Science Image Award
The Science Image Award is a friendly image competition for primary schools, aimed at pupils in Year 5/6. The pupils use a hand-held digital microscope (DinoLite) provided free-of-charge for two weeks to take images of biological samples (e.g. insects, plants…) that they have collected. The school then submits their best images to an annual competition.
The aim of the Science Image Award is to stimulate the scientific curiosity of the children by connecting the microscopic world to everyday life.
The winning school will be awarded a prize of a digital imaging system from our sponsor Brunel Microscopes, and the second and third prize winners will receive wooden scopes, at the end of the school year.
The winning school will be awarded a digital imaging system.
The Science Image Award is open to any primary school in the Cambridgeshire area.
The 2019/2020 competition is full, but please contact us if your school would like to take part next year.
Please watch our video introduction to the competition to see how and why we use microscopes and get some ideas for what you might be able to discover in the microscopic world!
Rules And Instructions For The Competition
- Only images of biological samples can be entered (e.g. insects, plants or anything else that excites the children…).
- The samples should be collected by the pupils.
- Each school can enter a maximum of 10 images.
- The images should not be "retouched" with Photoshop or similar software.
The main criteria for the selection of the winning image will be quality and originality, so submitting diverse images of different biological samples will increase your chances of winning.
The DinoLite digital microscope and the computer will be provided free-of charge by the LMB for two weeks. These items will be delivered to the school by a member of the Microscopes4Schools team, who can give the teacher a brief run through of the kit (it is very simple!).
The school will not have to replace the microscope or computer, or pay for their repair, if damage occurs but this could compromise the competition so please do take care:
- The microscope and the computer should be stored in a safe place when not in use (e.g. in a lockable drawer).
- The teaching staff should supervise the children when they use the equipment.
The DinoLite is a hand-held digital microscope with an incorporated camera and is very easy to use (Dinolite instructions - short version). It will be connected to a laptop computer that has the DinoLite software already installed.
How To Use The DinoLite
Viewing A Sample
- Turn on the laptop.
- Log on by clicking on the "User" icon (password = LMB).

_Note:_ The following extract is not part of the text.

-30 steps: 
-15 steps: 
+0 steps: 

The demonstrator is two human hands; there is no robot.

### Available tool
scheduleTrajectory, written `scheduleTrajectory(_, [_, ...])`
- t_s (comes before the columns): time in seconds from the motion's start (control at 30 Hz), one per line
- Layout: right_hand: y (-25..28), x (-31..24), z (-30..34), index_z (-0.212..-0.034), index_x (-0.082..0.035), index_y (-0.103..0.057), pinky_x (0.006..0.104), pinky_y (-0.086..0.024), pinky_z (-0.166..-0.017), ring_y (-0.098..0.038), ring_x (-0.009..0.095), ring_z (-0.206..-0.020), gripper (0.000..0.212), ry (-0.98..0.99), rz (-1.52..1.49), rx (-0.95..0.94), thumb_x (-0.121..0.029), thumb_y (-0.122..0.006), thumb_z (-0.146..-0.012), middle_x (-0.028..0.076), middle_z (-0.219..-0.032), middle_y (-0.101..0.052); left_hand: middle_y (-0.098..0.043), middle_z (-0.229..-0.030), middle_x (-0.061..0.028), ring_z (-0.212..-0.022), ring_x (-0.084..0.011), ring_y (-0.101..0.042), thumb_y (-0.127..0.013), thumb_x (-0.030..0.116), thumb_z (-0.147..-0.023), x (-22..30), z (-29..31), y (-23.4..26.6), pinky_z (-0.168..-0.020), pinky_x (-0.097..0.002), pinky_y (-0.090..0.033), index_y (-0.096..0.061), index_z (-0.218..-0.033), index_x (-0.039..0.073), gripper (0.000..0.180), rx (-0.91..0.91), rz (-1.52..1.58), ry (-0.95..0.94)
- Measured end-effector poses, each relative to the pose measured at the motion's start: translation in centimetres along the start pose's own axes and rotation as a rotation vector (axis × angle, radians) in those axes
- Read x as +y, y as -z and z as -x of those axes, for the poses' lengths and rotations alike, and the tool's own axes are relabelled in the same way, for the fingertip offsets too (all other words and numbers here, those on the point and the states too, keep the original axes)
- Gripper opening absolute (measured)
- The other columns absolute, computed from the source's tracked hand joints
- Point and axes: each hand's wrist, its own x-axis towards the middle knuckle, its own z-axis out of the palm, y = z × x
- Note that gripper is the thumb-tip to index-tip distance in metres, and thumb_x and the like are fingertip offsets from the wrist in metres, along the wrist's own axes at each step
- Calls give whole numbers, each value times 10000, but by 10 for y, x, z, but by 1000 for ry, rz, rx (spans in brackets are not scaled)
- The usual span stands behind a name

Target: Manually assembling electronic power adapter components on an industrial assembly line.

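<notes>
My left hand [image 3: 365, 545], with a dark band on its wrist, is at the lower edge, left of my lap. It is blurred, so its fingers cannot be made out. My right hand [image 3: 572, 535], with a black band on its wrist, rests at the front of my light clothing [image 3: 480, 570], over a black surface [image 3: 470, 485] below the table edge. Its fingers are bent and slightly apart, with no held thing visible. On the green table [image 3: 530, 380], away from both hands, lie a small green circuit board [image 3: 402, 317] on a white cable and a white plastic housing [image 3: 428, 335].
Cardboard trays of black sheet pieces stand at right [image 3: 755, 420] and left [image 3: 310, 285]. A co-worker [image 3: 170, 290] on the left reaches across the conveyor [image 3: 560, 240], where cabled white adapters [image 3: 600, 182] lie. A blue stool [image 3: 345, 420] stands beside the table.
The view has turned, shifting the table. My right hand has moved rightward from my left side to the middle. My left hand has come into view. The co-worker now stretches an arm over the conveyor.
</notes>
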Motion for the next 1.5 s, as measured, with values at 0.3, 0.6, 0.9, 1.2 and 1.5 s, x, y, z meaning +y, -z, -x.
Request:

- Place the DinoLite in the stand.
- Plug the DinoLite into the laptop using the USB port on the left of the computer.
- Double-click the DinoCapture icon on the desktop to open the application.
- Place a sample on the base of the stand and position under the DinoLite's light.
- To focus move the position of the DinoLite by raising and lowering the holder on the stand by using the large focus wheel.
- You can change the magnification by gently turning the wheel on the DinoLite (following this you might need to readjust the focus).
Capturing An Image
- Click on the camera icon to the top left of the image window. The image is automatically saved in bmp format in a folder on the desktop with your school's name.
- Place your mouse over the image thumbnail on the left to type the name of the image. This information is also automatically saved.
- To take a new image, place your mouse over anything other than an existing thumbnail. This will take you to live image view, where you can again capture an image and label.
- To delete unwanted images, highlight their thumbnails and click the trash bin icon within the software.
Saving The Images For The Competition
- Once you have chosen your 10 favourite images to enter the image competition, please copy the original file to the Science Image Award folder on the desktop. Be sure to copy the files and not move the originals.
- Please name the copied file after the identity of the sample (e.g. flower, snail...) and if you wish include the surname of the pupil(s) who collected the sample. This will help with identifying who took the image, if it is judged to be a winning image.